__TASK INSTRUCTIONS__.
Whatever pictures appear, omit them, and repeat the data below exactly.

__PROVIDED DATA__.
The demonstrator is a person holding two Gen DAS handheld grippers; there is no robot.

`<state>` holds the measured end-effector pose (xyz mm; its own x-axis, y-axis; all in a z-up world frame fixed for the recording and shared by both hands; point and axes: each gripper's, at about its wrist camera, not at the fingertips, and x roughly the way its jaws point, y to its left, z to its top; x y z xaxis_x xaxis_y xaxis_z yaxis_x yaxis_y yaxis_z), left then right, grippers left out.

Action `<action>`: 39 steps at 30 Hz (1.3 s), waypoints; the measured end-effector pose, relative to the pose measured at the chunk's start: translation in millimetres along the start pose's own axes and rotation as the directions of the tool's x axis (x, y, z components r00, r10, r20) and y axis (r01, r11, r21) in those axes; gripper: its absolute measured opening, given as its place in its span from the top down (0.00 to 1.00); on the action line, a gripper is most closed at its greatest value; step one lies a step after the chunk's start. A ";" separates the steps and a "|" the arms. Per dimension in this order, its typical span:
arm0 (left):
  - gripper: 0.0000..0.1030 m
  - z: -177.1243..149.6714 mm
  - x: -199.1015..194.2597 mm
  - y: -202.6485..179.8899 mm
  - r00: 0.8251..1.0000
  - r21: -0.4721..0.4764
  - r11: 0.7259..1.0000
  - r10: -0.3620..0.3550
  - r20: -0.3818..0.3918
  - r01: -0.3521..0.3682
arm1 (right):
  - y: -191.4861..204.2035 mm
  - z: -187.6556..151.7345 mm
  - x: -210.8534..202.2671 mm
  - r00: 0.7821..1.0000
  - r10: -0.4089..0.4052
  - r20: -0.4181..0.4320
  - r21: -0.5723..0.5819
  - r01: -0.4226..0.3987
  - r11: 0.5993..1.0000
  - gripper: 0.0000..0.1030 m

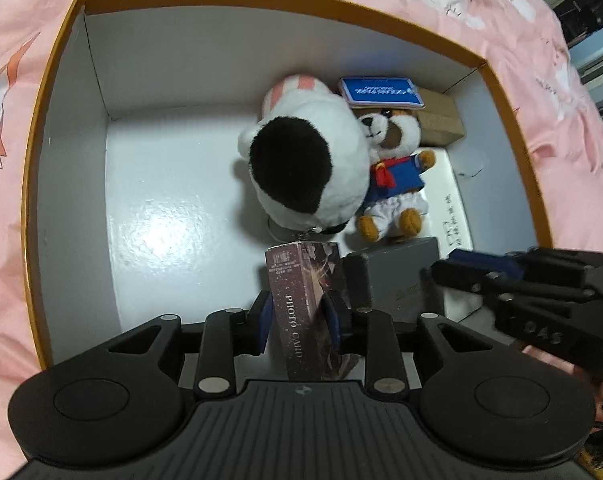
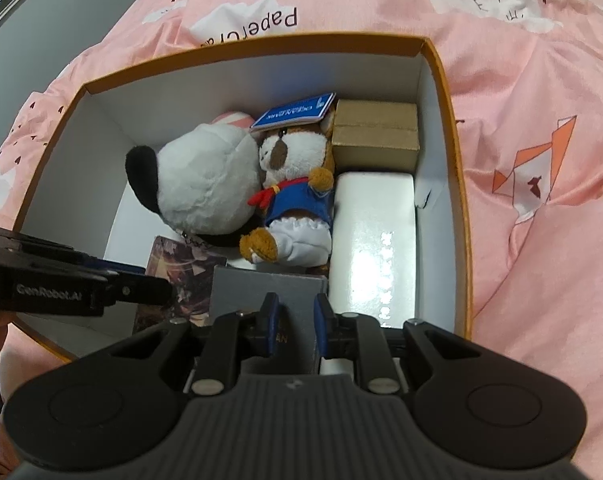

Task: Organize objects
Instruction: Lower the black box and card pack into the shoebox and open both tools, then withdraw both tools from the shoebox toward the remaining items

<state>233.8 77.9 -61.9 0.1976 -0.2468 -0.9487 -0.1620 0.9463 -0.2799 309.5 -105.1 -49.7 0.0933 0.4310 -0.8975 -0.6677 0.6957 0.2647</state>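
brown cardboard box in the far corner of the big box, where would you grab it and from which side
Grip the brown cardboard box across its long top edges, coming straight down from above: the wall of the big box, the white box and the bear plush block its sides.

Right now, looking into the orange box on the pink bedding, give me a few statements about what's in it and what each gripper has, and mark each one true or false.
1. The photo card box stands between the left gripper fingers. True.
2. The right gripper is around the black-and-white plush. False: it is around a grey box.
3. The blue card rests above the small bear plush head. True.
4. The brown cardboard box lies outside the orange box. False: it sits in a far corner inside.
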 end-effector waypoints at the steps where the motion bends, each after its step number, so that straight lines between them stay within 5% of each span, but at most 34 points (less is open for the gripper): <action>1: 0.70 1.1 1.5 1.4 1.000 -0.006 1.000 0.008 -0.008 -0.009 | 0.1 0.5 -0.9 1.000 -0.006 0.005 -0.003 0.006 1.000 0.79; 8: 0.71 2.5 14.7 2.0 0.996 0.005 0.999 0.044 -0.073 -0.043 | 2.3 -0.7 -3.5 0.999 -0.026 0.021 -0.030 0.027 0.999 0.76; 20: 0.70 1.3 18.5 11.7 0.995 -0.075 0.997 -0.006 -0.100 -0.001 | 4.1 -4.6 0.7 1.000 -0.023 0.015 -0.037 0.024 0.999 0.76; 24: 0.70 -5.5 10.4 17.4 0.999 -0.088 0.996 -0.022 -0.045 0.018 | 6.9 -7.2 -7.1 0.999 -0.011 0.041 -0.039 0.013 0.999 0.76; 27: 0.71 -18.3 -12.1 12.6 0.996 -0.064 0.998 -0.011 0.093 0.017 | 11.3 -10.5 -21.6 0.997 -0.005 0.083 -0.041 0.009 0.999 0.76; 33: 0.70 -57.5 -70.9 -20.9 0.930 0.078 0.997 -0.032 0.366 0.004 | 22.0 -30.6 -59.1 0.978 0.032 0.207 -0.053 -0.022 0.998 0.68; 39: 0.68 -91.5 -87.6 -60.7 0.855 0.173 0.985 -0.069 0.513 -0.025 | 36.9 -71.9 -98.9 0.917 0.047 0.395 -0.070 -0.021 0.997 0.57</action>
<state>137.9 23.0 24.7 0.6765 -0.1690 -0.7168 0.0030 0.9739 -0.2268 222.5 -163.4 23.4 0.3465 0.6550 -0.6715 -0.7192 0.6451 0.2581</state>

__SOLVED EXERCISE__.
The demonstrator is a person holding two Gen DAS handheld grippers; there is no robot.

`<state>` holds the measured end-effector pose (xyz mm; its own x-axis, y-axis; all in a z-up world frame fixed for the recording and shared by both hands; point and axes: each gripper's, at about its wrist camera, not at the fingertips, and x roughly the way its jaws point, y to its left, z to its top; x y z xaxis_x xaxis_y xaxis_z yaxis_x yaxis_y yaxis_z), left then right, grippers left out.

Action `<action>`: 39 steps at 30 Hz (1.3 s), waypoints; the measured end-effector pose, relative to the pose measured at the chunk's start: translation in millimetres along the start pose's own axes and rotation as the directions of the tool's x axis (x, y, z components r00, r10, r20) and y axis (r01, r11, r21) in those axes; gripper: its absolute measured opening, given as its place in its span from the top down (0.00 to 1.00); on the action line, a gripper is most closed at its greatest value; step one lies a step after the chunk's start. A ";" separates the steps and a "|" the arms. Per dimension in this order, its typical span:
arm0 (left):
  - gripper: 0.0000..0.1030 m
  - z: -177.1243..149.6714 mm
  - x: -199.1015..194.2597 mm
  - y: -202.6485..179.8899 mm
  - r00: 0.8251..1.0000
  - r21: -0.4721..0.4764
  - r11: 0.7259..1.0000
  - r10: -0.3620..0.3550
  - r20: -0.3818..0.3918
  - r01: -0.3521..0.3682
arm1 (right):
  - y: -191.4861..204.2035 mm
  - z: -187.6556..151.7345 mm
  - x: -210.8534..202.2671 mm
  - r00: 0.7821..1.0000
  - r10: -0.4089..0.4052
  - r20: -0.4181..0.4320
  - r21: -0.5723..0.5819
  - r01: -0.4226..0.3987
  - r11: 0.5993..1.0000
  - gripper: 0.0000..0.1030 m


Task: Organize objects
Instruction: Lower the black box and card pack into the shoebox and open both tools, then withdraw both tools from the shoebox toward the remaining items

<state>233.8 77.9 -61.9 0.1976 -0.2468 -0.9487 -0.1620 0.9463 -0.2799 309.5 -105.1 -49.7 0.0933 0.4310 -0.8975 -0.6677 0.6957 0.2647</state>
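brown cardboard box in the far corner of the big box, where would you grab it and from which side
Grip the brown cardboard box across its long top edges, coming straight down from above: the wall of the big box, the white box and the bear plush block its sides.

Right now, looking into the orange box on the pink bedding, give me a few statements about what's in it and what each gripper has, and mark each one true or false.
1. The photo card box stands between the left gripper fingers. True.
2. The right gripper is around the black-and-white plush. False: it is around a grey box.
3. The blue card rests above the small bear plush head. True.
4. The brown cardboard box lies outside the orange box. False: it sits in a far corner inside.
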 end-effector waypoints at the steps where the motion bends, each after its step number, so that straight lines between them stay within 5% of each span, but at most 34 points (less is open for the gripper): <action>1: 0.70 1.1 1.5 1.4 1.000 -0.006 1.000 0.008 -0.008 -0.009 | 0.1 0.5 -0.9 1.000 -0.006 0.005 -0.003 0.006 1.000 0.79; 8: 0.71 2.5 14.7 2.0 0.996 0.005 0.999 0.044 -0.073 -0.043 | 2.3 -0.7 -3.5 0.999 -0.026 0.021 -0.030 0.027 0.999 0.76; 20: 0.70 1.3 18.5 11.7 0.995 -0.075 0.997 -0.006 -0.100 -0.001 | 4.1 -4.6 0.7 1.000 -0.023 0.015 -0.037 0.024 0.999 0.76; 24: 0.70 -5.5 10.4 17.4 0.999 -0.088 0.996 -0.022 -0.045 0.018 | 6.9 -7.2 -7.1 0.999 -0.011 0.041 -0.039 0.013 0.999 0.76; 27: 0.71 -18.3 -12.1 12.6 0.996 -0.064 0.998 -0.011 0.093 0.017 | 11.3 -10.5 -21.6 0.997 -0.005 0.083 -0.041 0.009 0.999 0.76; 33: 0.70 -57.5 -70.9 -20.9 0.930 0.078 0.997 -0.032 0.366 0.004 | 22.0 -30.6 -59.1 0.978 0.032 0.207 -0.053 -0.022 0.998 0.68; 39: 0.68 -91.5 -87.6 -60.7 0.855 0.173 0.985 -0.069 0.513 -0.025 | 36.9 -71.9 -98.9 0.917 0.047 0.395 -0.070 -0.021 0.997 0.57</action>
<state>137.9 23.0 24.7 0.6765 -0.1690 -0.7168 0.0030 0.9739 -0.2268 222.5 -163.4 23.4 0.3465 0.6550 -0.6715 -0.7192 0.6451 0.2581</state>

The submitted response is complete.